This is a question from Linear Algebra Done Right.
Suppose $e_1, \dots, e_n$ is an orthonormal basis of $V$ and $v_1, \dots, v_n$ are vectors in $V$ such that $$ \| e_j - v_j \| < \frac{1} {\sqrt{n}} $$ for each $j$. Prove that $v_1, \dots, v_n$ is a basis of $V$. I tried to show this if $V$ is a two dimensional space by contradiction. However, it seems too messy to use the same idea for a general case.
Does anyone have hints for this problem?
On
Hint: Normalize $v_i$ for simplicity. Write $v_i = (v_i, a_i) a_i + b_i$ and observe that $(a_i, b_i)= 0$ and $|(v_i, a_i)| >> ||bi||$, estimate each side, then assume the set {${v_j}$} is linearly dependent and derive a contradiction.
On
Define $V$ as a matrix whose columns are $v_i$, taken componentwise in the $e$-basis, and a matrix $Δ = I - V$. Then the elements of $Δ^TΔ$ are of the form of scalar products between all pairs of $(e_i - v_i)$, about which we know that
$$(e_i - v_i)\cdot(e_i - v_i) = \|e_i - v_i\|^2 < \frac1n,$$ $$|(e_i - v_i)\cdot(e_j - v_j)| \le \|e_i - v_i\|\cdot\|e_j - v_j\| < \frac1n.$$
That's interesting so let's use it!
We know our matrix $Δ^TΔ$ has elements which are never $\frac1n$ or more, and want to prove that $I-Δ$ is regular. A contradiction would be to find a normalized vector $x$ such that
$$x = Δ x.$$
If such vector exists then $x^TΔ^TΔx = \|Δx\|^2 = \|x\|^2 = 1$. Now proceed as
$$1 = \sum_{j,k}|x_j(Δ^TΔ)_{jk}x_k| \le \sum_{jk} |x_j| |(Δ^TΔ)_{jk}| |x_k| < \frac1n \sum_{jk} |x_j| |x_k|$$
(here I used triangle inequality and the fact we know about elements of $Δ^TΔ$, notice the strict $<$ between the two latter terms),
$$\frac1n \sum_{jk} |x_j| |x_k| = n\left(\frac{\sum_j |x_j|}{n}\right)^2 \le n \frac{\sum_j |x_j|^2}{n}$$
(inequality between arithmetic and quadratic mean, probably Cauchy-Schwartz if you rephrase it in a clever way), thus
$$1 < \sum_j |x_j|^2 = 1.$$
That's a contradiction, so that's our proof done. It also shows that the bound is tight: for $\|e_j - v_j\| \le 1/\sqrt n$ you could find a counterexample which saturates each of the $≤$'s (namely, $(e_j - v_j)_k = 1/n, \forall j \forall k$).
On
Associate to each list $u = (u_1, \dots, u_n)$ of $n$ vectors in $V$ a linear map \begin{align*} T_u : \mathbb C^n &\to V \\ T_ua &= a_1 u_1 + \cdots + a_n u_n. \end{align*} By the definition of linear independence, $u$ is linearly independent iff $T_u a \neq 0$ for all $a \neq 0$. The idea is, for $a \neq 0$, to bound the distance $T_v a$ from $0$ by (1) bounding it's distance from $T_e a$, and (2) bounding the distance from $T_e a$ to $0$, to show that $\|T_v a - 0\| > 0$, hence $T_v a \neq 0$. Since $a$ was arbitrary, it follows that $v$ is linearly independent, and since $v$ has $n = \dim V$ vectors, it's a basis.

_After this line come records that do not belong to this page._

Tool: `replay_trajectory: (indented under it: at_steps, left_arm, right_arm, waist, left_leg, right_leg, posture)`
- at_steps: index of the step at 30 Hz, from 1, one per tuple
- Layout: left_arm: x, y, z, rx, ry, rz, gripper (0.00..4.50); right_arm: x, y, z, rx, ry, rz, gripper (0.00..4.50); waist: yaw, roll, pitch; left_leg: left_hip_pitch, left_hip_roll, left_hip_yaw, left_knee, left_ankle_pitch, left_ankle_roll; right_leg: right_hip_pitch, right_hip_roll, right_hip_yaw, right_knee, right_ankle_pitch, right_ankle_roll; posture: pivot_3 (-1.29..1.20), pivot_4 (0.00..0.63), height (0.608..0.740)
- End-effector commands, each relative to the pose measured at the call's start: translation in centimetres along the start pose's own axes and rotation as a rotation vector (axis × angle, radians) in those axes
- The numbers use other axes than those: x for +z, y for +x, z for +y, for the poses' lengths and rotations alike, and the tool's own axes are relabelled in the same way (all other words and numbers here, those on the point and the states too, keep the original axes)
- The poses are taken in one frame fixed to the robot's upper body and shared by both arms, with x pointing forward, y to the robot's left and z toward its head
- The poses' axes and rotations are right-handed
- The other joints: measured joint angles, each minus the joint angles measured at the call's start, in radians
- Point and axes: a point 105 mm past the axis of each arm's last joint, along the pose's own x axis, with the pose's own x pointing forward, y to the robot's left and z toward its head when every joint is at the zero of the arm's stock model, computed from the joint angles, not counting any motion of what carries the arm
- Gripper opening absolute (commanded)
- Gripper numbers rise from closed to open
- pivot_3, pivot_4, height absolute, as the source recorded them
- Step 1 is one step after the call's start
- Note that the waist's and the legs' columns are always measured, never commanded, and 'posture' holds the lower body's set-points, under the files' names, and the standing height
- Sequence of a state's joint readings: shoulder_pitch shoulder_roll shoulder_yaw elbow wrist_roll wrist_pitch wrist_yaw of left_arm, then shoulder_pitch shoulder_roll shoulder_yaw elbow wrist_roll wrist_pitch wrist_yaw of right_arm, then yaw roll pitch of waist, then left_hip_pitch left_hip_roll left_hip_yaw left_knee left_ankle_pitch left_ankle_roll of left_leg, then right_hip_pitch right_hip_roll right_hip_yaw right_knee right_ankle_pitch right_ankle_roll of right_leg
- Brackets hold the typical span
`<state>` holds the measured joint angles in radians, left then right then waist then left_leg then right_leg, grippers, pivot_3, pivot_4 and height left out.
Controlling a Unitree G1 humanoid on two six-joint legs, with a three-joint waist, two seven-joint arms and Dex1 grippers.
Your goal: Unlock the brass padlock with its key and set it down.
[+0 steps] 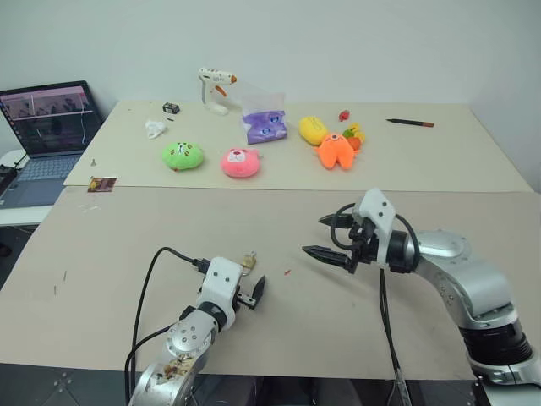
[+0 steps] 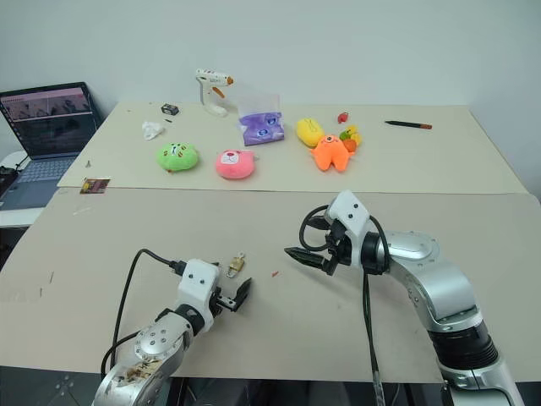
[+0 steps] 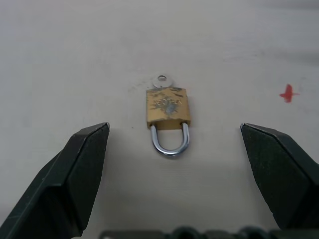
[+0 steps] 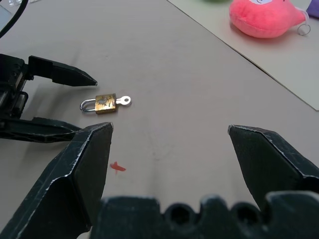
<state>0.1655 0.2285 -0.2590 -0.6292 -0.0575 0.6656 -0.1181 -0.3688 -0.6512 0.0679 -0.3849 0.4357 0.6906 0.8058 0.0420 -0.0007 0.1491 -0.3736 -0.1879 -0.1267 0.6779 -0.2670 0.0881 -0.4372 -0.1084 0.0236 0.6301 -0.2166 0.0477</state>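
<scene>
Beige tabletop (image 1: pixel 101 279) carrying the work, viewed near to far. Nearest, the left gripper (image 1: pixel 251 293) stands wide open and empty, its jaws framing the brass padlock (image 3: pixel 167 106), which lies flat just ahead with shackle toward the fingers and the key (image 3: pixel 161 78) seated in its base. Opposite, the right gripper (image 1: pixel 324 237) hovers equally spread, holding nothing. Padlock judged small, rigid, smooth, likely to skid; best pinched across its flat body. Its stamped face is illegible. Farther back: plush toys (image 1: pixel 240 162), glue gun (image 1: pixel 215 88), laptop (image 1: pixel 49 127).

Beige table (image 2: pixel 101 254) with brass padlock (image 3: pixel 167 106), key (image 3: pixel 161 78) in it, nearby red scrap (image 3: pixel 288 93).
</scene>
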Motion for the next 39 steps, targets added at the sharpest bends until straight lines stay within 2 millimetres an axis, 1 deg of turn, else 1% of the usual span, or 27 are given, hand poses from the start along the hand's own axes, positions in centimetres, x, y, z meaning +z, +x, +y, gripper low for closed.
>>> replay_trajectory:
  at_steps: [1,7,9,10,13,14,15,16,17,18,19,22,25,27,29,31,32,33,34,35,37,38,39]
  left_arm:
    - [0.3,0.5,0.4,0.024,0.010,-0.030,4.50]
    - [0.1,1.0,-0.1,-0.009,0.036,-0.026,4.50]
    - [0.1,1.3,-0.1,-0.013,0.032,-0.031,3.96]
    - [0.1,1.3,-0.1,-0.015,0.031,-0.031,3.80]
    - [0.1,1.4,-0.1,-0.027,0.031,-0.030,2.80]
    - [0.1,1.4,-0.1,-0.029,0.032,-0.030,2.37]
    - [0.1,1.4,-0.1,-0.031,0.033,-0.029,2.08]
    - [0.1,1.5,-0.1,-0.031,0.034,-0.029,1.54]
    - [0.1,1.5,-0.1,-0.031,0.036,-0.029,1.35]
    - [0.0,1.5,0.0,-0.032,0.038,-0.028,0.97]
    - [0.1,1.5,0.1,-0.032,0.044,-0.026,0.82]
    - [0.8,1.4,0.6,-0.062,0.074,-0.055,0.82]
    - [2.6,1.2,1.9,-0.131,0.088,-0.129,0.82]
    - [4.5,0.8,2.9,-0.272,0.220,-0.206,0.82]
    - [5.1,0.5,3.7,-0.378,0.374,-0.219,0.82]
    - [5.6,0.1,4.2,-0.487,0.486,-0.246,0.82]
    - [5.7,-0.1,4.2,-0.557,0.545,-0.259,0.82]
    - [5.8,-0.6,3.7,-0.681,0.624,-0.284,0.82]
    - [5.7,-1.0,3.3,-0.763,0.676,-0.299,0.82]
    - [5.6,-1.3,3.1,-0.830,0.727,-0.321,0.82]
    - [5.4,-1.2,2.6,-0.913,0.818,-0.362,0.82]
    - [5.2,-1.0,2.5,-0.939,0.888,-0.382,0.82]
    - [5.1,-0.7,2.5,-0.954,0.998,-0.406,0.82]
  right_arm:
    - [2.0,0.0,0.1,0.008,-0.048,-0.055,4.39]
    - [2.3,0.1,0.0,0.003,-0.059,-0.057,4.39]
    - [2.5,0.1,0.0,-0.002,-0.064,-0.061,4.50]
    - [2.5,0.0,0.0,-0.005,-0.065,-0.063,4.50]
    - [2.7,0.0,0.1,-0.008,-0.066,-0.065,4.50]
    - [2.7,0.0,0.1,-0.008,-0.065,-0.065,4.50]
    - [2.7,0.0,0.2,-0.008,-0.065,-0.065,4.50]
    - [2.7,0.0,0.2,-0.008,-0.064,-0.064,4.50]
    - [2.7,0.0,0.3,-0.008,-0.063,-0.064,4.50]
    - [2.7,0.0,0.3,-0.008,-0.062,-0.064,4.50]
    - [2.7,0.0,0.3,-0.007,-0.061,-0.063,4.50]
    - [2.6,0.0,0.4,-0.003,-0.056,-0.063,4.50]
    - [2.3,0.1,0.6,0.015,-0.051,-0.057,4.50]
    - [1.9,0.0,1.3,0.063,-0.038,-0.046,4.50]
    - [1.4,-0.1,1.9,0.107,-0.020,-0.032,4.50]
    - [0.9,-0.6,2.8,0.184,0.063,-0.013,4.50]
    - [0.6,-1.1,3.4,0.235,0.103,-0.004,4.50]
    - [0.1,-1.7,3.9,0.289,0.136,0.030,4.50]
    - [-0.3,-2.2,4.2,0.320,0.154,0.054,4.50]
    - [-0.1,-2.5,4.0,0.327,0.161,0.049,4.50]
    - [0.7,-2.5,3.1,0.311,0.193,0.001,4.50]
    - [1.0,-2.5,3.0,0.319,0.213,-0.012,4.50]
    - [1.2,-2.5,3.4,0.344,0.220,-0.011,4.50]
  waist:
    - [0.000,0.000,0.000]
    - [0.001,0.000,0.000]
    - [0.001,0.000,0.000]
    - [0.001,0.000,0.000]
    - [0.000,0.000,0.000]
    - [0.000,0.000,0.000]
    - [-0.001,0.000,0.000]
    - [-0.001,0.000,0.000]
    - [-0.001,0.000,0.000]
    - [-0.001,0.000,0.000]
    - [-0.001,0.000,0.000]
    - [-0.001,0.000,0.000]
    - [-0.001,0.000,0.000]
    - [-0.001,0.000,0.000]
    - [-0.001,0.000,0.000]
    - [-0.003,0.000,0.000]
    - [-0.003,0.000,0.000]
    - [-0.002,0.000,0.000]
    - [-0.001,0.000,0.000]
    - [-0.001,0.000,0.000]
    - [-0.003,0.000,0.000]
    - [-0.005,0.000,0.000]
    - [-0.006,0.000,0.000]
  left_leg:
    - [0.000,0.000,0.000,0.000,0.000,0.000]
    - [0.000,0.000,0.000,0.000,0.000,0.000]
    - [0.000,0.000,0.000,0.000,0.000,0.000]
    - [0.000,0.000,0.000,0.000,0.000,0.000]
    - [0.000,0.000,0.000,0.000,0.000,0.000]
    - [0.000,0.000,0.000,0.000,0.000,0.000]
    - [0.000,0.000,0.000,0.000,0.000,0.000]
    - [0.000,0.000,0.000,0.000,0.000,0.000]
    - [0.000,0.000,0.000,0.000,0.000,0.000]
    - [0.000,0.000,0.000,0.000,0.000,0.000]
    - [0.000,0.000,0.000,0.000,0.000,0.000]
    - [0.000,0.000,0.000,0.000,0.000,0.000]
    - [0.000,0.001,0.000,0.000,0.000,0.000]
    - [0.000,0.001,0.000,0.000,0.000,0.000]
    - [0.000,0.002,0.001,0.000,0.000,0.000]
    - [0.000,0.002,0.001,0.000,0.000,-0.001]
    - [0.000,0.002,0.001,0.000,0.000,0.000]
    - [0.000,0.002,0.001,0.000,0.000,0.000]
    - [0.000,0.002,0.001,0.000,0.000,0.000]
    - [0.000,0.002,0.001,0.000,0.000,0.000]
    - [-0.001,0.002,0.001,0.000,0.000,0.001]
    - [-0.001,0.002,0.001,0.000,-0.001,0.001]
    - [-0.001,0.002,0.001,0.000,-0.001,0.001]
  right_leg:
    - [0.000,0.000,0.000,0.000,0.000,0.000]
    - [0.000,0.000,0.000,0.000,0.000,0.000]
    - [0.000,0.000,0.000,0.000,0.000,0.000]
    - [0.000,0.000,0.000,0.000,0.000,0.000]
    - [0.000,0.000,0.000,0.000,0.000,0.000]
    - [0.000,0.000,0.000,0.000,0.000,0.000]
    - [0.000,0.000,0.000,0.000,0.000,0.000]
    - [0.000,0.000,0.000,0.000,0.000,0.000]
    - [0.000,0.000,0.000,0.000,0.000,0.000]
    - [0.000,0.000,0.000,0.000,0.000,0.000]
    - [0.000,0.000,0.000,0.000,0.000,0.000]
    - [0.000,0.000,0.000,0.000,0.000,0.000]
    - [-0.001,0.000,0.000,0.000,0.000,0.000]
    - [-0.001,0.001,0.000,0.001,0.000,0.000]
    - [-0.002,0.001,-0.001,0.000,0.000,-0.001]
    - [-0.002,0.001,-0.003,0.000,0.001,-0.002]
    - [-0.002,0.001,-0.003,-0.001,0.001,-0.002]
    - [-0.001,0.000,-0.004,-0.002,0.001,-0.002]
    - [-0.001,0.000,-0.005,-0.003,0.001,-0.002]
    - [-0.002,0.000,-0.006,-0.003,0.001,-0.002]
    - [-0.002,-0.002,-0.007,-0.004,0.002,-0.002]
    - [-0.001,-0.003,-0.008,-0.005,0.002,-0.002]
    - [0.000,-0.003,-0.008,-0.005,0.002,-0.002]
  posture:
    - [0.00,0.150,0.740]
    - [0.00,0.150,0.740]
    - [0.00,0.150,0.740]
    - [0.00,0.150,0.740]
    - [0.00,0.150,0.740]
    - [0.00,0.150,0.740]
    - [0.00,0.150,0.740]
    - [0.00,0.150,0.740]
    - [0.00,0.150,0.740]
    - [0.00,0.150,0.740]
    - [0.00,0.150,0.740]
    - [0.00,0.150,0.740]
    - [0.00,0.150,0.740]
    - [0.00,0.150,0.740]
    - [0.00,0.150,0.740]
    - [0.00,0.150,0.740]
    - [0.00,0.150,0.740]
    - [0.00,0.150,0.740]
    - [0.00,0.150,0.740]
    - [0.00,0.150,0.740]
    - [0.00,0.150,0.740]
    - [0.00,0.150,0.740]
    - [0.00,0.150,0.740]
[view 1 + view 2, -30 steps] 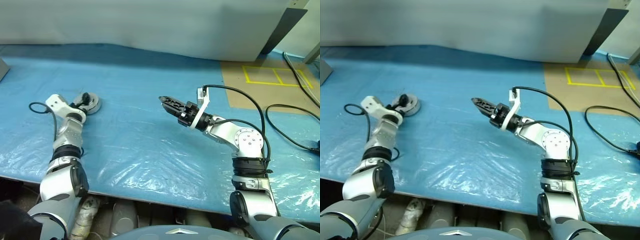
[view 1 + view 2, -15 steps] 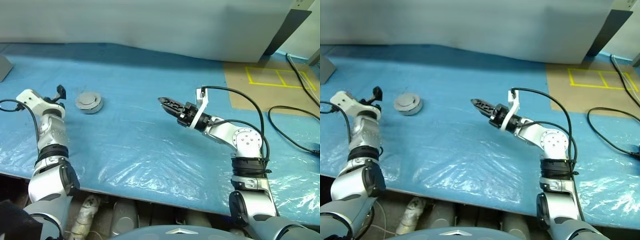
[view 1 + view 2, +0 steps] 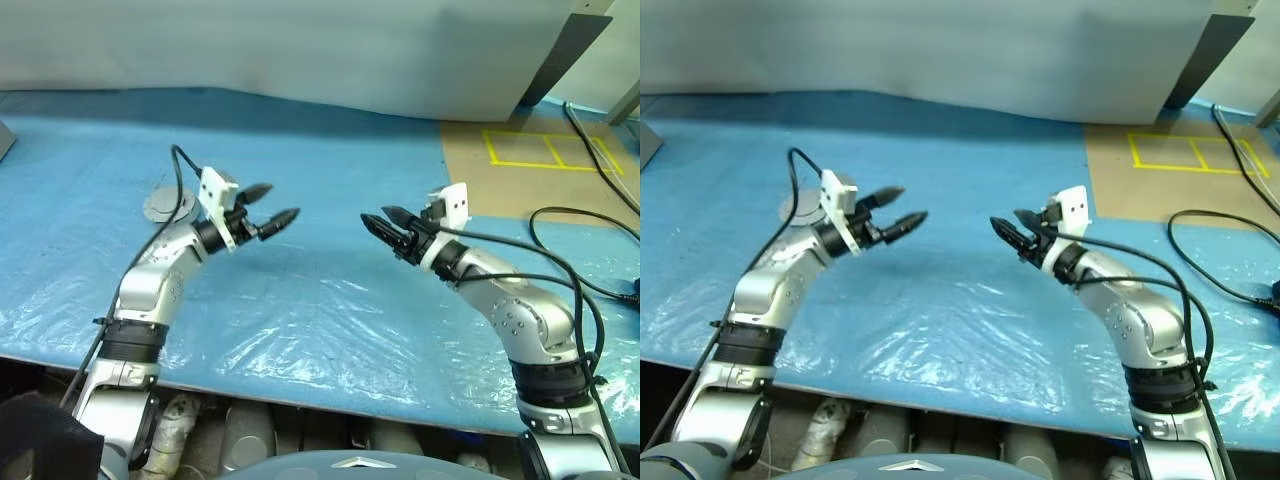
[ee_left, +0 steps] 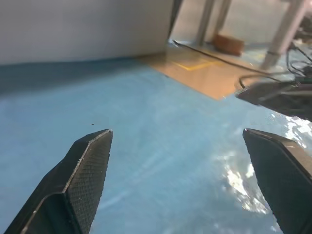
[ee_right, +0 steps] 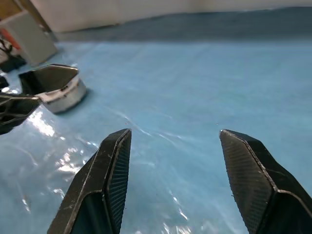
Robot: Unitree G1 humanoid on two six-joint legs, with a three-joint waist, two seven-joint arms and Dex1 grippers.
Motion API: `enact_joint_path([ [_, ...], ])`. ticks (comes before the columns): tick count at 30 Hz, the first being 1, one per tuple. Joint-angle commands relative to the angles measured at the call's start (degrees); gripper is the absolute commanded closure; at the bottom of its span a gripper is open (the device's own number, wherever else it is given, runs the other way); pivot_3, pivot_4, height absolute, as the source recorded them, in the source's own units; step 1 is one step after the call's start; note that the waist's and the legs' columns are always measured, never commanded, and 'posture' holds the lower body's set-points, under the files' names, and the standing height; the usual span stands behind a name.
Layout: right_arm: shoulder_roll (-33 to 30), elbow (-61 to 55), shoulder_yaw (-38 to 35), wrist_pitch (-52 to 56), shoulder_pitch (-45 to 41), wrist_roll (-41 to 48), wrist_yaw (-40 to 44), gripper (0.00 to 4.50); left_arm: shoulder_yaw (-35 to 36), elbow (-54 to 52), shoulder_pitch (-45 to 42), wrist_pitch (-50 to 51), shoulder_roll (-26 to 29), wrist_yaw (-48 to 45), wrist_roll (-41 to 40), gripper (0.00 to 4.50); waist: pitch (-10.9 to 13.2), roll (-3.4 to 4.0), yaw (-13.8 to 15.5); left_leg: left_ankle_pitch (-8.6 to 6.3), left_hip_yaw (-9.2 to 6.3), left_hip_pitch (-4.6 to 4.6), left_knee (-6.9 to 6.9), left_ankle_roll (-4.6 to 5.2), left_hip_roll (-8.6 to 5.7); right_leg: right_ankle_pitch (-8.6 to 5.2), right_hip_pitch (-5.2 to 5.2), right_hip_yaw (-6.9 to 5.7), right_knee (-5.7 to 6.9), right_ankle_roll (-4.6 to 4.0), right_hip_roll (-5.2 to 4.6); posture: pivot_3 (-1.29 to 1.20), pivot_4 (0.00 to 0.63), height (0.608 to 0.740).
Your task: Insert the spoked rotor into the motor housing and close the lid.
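Housing [image 3: 160,204] lies flat, lid [image 5: 62,95] shut, plain face upward

We see crinkled, glossy blue plastic sheeting [image 3: 330,300] over the bench beneath both claws. The right claw [image 5: 173,180] has matt black fingers [image 5: 109,175] with cross-hatched, rough pads. Beyond it sits the closed motor housing [image 5: 63,97], smooth grey metal.
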Motion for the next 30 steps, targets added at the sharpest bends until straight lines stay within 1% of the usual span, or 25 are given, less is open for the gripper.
enact_joint_path([
  [1, 1.55, -1.52, -3.0, -1.93, 0.44, -2.35, -3.17, 1.51, -0.17, -2.86, 0.21, -0.14, 0.2, -0.65, 1.18, 0.02, 0.01, 0.01, 0.1, 0.0, 0.02, 0.0, 0.04, 0.01, 0.0, 0.0, 0.0, 0.02, 0.0, -0.01, -0.02, 0.0, 0.15, 0.74],
  [6, 2.44, -0.42, -3.56, -1.73, -0.13, -4.55, -3.91, 1.51, -0.23, -1.86, -0.15, 0.24, -0.35, -0.48, 2.22, 0.02, 0.0, 0.02, 0.17, 0.02, 0.07, 0.08, 0.14, 0.04, -0.01, -0.07, 0.11, 0.06, 0.01, -0.25, -0.08, 0.0, 0.15, 0.74],
  [8, 2.97, -0.19, -3.19, -1.83, -0.54, -5.48, -3.96, 1.51, 0.25, -1.8, -0.29, 1.32, -0.51, -0.49, 1.66, 0.02, 0.0, 0.03, 0.14, 0.02, 0.07, 0.1, 0.12, 0.04, 0.0, 0.04, 0.11, 0.05, 0.01, -0.08, -0.05, 0.0, 0.15, 0.74],
  [17, 5.89, 0.22, -1.27, -2.35, -1.19, -8.64, -3.27, 1.51, 0.79, -1.55, -0.4, 2.14, -0.47, 0.28, 2.91, 0.02, 0.0, 0.05, 0.09, 0.02, 0.07, 0.1, 0.01, 0.03, -0.01, 0.05, 0.07, 0.04, 0.0, -0.07, -0.03, 0.0, 0.15, 0.74],
  [21, 6.25, 1.67, -0.28, -2.91, -1.61, -11.14, -3.25, 1.51, 0.81, -1.53, 0.07, 1.79, -0.57, 0.93, 3.69, 0.02, 0.0, 0.05, 0.09, 0.02, 0.07, 0.1, 0.03, 0.03, -0.01, 0.05, 0.08, 0.04, 0.01, -0.07, -0.04, 0.0, 0.15, 0.74],
  [30, 7.22, 2.71, 0.46, -2.91, -2.93, -12.45, -0.95, 1.51, 1.66, -1.82, 1.14, 0.57, -1.29, 2.73, 4.89, 0.02, 0.0, 0.06, 0.07, 0.02, 0.07, 0.1, 0.05, 0.04, 0.0, 0.05, 0.08, 0.05, 0.01, -0.07, -0.03, 0.0, 0.15, 0.74],
])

For (1) we use the given condition and the triangle inequality: $$ \|T_e a - T_v a\| = \left\| \sum_{i=1}^n a_i e_i - \sum_{i=1}^n a_i v_i \right\| \leq \sum_{i=1}^n |a_i| \|e_i - v_i\| < \frac{1}{\sqrt{n}} \| a \|_1. $$
For (2), $$ \|T_e a - 0 \| = \left\| \sum_{i=1}^n a_i e_i \right\| = \sqrt{|a_1|^2 + \cdots + |a_n|^2} = \|a\|_2 $$ by the Pythagorean theorem.
It's a consequence of Cauchy-Schwarz that $\frac{1}{\sqrt{n}} \|a\|_1 \leq \|a\|_2$: $$ \|a\|_1 = \langle (|a_1|, \dots, |a_n|), (1, \dots, 1) \rangle \leq \|(|a_1|, \dots, |a_n|)\|_2 \|(1, \dots, 1)\|_2 = \|a\|_2 \sqrt{n}. $$ Then by the reverse triangle inequality $\|u - w\| \geq \big| \|u\| - \|w\| \big|$, it follows that $T_v a$ is a positive distance from $0$: $$ 0 \leq \|a\|_2 - \frac{1}{\sqrt{n}} \|a\|_1 < \|Te_a - 0\| - \|T_e a - T_v a\| \leq \|T_v a - 0\|. $$
In fact, my answer to Regarding linear independence on a normed-linear space given a condition proves essentially the same result with more of a topology/analysis bent.
On
Say $v_i=e_i+x_i$ and suppose there exist $a_i$s such that $\sum_1^n a_i v_i=0$
Then $$ \left \langle \sum_1^n a_i e_i,\sum_1^n a_i v_i\right \rangle =0\\ \sum_1^n a_i^2\|e_i\|^2+\left \langle \sum_1^n a_i e_i,\sum_1^n a_i x_i\right \rangle=0\\ $$ Which is impossible since $$ \|\left \langle \sum_1^n a_i e_i,\sum_1^n a_i x_i\right \rangle\|<\\ \sqrt{\sum_1^n a_i^2}\frac{\sum_1^n |a_i|}{\sqrt n}=\\ \sqrt{\sum_1^n a_i^2}\sqrt n \frac{\sum_1^n |a_i|}{n}\le\\ \sqrt{\sum_1^n a_i^2}\sqrt n \sqrt{\frac{\sum_1^n |a_i|^2}{n}}=\\ \sum_1^n a_i^2 $$
On
*) but don't try that at an exam.
The $n$ vectors are linearly independent (and thus form a base) if there's no hyperplane that contains them all. If we draw an $n$-ball about the tip of each of the basis vectors, we mark all possible points that are compatible with the deviation $\|e_j - v_j\| < r$ (or $≤$, depending on whether we include the surface) from the elements of the orthonormal base, $e_j$. The hyperplane defined by the equation
$$\sum_j x_j = 0$$
has the property that for any other hyperplane the distance of at least one of the centers will be equal of higher (the equal ones are those which put a minus in front of some of the coordinates). Therefore it's the optimal candidate for one containing an overlap with all the spheres. If there's no overlap, any $n$-tuple of vectors pointing somewhere one into each of the spheres will be linearly independent.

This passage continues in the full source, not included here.